# 12.5 Gbit/sec Serial Link



Glenn Kewley

### Electrical Engineering and Computer Sciences University of California at Berkeley

Technical Report No. UCB/EECS-2018-59 http://www2.eecs.berkeley.edu/Pubs/TechRpts/2018/EECS-2018-59.html

May 11, 2018

Copyright © 2018, by the author(s). All rights reserved.

Permission to make digital or hard copies of all or part of this work for personal or classroom use is granted without fee provided that copies are not made or distributed for profit or commercial advantage and that copies bear this notice and the full citation on the first page. To copy otherwise, to republish, to post on servers or to redistribute to lists, requires prior specific permission.

# Capstone Project 12.5Gbit/sec Serial Link Glenn Kewley Spring 2018 FF290C

### 1. Design Requirements

For this capstone project, a high-speed serial link was designed at the transistor level to work over 5 different channels in a backplane environment. While this was a group project, this paper focuses on the design tradeoffs of the equalization, transmit, and receive architecture.

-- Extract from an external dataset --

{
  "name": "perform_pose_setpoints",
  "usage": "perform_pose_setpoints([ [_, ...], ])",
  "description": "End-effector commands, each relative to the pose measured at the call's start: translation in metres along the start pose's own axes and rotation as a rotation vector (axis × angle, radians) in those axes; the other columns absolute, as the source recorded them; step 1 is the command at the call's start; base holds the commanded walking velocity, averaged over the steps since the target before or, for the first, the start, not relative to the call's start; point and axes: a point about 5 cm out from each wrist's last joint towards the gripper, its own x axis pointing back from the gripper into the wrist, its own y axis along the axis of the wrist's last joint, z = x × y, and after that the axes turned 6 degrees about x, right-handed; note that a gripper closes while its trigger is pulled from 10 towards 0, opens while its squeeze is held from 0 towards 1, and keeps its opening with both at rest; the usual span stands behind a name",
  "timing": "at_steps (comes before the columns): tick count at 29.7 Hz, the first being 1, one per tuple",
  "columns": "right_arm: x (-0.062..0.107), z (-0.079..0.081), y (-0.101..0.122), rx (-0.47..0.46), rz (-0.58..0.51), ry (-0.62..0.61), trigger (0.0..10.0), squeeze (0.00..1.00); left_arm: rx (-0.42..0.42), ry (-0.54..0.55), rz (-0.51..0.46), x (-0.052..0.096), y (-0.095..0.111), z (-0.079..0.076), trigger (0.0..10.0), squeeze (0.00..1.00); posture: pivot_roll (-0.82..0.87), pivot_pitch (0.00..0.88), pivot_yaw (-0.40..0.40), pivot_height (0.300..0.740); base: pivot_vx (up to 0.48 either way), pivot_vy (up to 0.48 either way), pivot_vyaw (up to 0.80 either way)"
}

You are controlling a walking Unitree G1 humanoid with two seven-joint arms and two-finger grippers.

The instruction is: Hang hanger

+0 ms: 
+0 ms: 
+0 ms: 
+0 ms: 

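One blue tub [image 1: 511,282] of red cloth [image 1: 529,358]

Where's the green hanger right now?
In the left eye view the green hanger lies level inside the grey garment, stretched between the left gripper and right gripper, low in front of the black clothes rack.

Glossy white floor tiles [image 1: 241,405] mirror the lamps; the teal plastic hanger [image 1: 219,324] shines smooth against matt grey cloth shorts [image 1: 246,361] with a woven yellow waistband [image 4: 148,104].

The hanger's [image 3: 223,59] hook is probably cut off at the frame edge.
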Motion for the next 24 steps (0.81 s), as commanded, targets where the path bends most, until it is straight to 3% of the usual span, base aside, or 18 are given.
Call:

| Design Parameter     | Min Spec          | Designed For/ Met |
|----------------------|-------------------|-------------------|
| Data Rate            | 12Gbit/sec        | 12.5Gbit/sec      |
| Bit Error Rate (BER) | 10 <sup>-15</sup> | 10 <sup>-20</sup> |
| Supply Noise         | +/-35mV           | +/- 35mV          |
| Termination Mismatch | 2%                | 2%                |
|                      | Table 1           |                   |

*Table 1* identifies the project requirements that apply to the link architecture. In addition, there are separate power supplies and clocks for the Tx and Rx sides of the link. The signal must propagate though a chip-package-pcb interface, two 3" line card traces, and a variation of lengths and layers. While not covered in this design, there is assumed to be a low-speed back channel for communication from the receiver back to the transmitter.

### 2. Channel Response

We first look at the 5 channels over which the link will need to operate: 30" top layer trace, 30" bottom layer trace, 20" middle layer trace, 10" middle layer trace, and 1.5" top layer trace. From a design perspective, the two most limiting channels are the 30" bottom and 1.5" top traces. Due to its long delay, highest signal attenuation, precursor, and largest postcursor the 30" bottom trace requires the most recovery effort at the Rx side. The 1.5" Top trace limits the swing of the amplification on the Rx side due to it having the least attenuated cursor. The end design goal is to have the 30" bottom trace amplified and equalized to meet the BER specification, while still being able to receive data from the 1.5" top trace without causing any of the transistors on the Rx side to go out of saturation due to the high voltage swing.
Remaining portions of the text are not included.